We will let them get away with this? Or do we have the resolve and the organizing skills to challenge those that sit on top of a multi-billion dollar institution? Will we fight for our future? For the future of our little siblings? Of our children or future children? Will we accept this corporate university that has invested its money in private prisons, fossil fuel companies destroying the planet, war profiteering companies, companies that profit off of the occupation of Palestine and the human rights abuses going on there, the banks that are funding the Dakota Access Pipeline? Will we accept that so called public education is inaccessible for most of California’s youth - both in cost and in the way in which some groups are severely underrepresented? Are we ok with the people running our university being the kind of people who unilaterally cut the pay of the lowest paid workers in the system - the food service workers, the custodial staff, and the patient care workers, most of whom qualify for public assistance but when giving 3 UC chancellors a 20% raise - all of whom already earned over $300,000/year said that it was quote “an injustice” that they didn’t make more? Are we ok with growing class sizes and increased workload for our TAs?
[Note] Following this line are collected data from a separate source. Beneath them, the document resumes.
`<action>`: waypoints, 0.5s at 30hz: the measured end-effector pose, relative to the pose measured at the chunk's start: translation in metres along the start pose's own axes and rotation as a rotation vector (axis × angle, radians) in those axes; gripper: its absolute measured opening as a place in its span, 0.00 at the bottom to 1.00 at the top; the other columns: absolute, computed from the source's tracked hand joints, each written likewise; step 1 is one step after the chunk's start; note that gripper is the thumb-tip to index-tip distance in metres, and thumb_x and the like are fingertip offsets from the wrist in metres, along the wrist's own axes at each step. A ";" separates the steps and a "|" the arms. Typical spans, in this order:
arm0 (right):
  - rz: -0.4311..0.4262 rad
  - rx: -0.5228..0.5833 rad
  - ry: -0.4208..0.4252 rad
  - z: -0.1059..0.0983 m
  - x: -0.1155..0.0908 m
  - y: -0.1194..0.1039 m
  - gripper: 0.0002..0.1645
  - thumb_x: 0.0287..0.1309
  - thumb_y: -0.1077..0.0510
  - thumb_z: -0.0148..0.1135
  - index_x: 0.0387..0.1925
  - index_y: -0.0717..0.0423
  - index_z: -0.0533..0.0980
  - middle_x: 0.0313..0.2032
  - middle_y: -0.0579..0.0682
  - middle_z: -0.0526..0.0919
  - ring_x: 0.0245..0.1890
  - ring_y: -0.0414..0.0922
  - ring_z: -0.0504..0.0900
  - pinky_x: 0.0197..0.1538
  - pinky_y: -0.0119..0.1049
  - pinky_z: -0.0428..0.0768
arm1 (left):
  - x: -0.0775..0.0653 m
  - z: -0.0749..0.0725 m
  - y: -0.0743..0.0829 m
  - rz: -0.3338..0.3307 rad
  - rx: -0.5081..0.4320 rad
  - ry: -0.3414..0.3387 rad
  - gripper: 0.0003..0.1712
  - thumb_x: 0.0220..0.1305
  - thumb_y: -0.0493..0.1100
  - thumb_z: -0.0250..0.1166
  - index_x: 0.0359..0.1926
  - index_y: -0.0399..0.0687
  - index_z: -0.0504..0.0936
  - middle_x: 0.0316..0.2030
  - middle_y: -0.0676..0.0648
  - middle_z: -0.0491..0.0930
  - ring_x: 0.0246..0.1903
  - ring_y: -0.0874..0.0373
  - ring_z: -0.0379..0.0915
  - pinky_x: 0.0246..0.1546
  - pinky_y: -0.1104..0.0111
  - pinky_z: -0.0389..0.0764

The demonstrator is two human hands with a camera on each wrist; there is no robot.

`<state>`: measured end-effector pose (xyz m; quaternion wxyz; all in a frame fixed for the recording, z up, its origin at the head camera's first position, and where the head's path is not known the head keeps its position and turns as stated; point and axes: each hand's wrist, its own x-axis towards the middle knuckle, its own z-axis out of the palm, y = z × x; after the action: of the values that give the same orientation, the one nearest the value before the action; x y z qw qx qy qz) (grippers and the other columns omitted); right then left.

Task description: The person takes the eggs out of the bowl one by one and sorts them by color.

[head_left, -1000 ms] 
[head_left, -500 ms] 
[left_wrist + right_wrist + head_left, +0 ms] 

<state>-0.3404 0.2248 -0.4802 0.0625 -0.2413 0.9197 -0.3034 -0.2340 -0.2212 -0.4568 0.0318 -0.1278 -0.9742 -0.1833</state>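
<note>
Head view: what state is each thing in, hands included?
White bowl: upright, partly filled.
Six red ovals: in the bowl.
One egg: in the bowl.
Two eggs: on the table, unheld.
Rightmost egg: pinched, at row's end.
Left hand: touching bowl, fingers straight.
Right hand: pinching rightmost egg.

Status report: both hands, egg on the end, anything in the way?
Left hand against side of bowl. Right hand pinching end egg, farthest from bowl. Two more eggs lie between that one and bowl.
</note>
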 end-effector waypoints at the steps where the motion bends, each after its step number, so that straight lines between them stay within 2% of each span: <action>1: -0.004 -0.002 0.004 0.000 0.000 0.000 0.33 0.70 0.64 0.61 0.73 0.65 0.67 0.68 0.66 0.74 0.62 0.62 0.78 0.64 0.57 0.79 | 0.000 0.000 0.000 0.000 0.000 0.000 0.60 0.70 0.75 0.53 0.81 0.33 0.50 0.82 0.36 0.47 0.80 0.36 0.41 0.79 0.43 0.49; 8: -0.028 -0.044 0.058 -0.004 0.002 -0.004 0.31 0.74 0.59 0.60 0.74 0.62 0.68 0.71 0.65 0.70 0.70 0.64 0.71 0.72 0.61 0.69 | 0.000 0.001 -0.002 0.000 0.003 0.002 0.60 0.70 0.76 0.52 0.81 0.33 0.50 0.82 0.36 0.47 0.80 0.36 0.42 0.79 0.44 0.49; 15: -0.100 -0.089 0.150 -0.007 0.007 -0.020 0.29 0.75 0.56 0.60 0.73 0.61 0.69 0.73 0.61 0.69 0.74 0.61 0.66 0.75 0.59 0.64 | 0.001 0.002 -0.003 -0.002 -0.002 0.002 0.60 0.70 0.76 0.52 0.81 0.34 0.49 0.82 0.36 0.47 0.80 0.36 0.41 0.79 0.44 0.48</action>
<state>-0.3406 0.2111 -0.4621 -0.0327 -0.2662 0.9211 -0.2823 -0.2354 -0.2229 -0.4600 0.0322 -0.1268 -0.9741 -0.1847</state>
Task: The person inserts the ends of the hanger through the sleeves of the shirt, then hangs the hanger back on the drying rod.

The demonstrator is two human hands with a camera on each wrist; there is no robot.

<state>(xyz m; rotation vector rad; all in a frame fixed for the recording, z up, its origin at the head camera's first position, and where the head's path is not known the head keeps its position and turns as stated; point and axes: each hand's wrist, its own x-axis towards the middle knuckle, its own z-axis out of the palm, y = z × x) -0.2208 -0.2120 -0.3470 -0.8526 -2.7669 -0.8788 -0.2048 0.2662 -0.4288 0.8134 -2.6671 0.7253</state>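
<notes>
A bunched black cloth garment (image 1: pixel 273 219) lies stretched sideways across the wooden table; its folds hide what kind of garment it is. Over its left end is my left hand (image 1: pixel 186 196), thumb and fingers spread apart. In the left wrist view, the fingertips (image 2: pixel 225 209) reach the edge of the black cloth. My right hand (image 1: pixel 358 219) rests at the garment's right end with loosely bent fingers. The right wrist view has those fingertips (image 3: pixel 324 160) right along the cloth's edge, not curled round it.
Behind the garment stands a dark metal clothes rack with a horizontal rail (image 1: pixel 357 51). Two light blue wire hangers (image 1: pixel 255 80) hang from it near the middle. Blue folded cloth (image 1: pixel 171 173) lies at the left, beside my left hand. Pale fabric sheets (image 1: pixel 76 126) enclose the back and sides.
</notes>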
Are we ok with all of this? Or can we imagine a different kind of university? One that prioritizes education and research over executive compensation, one that maybe isn’t even run by executives but rather democratically by the students and workers themselves? One that doesn’t invest in destroying Black and Brown communities and lives, or the planet, but rather fights for a just and equal society? We are told college is where you ask questions. But it seems the most dangerous question, the one they don’t want you to ask, is what kind of university do you want?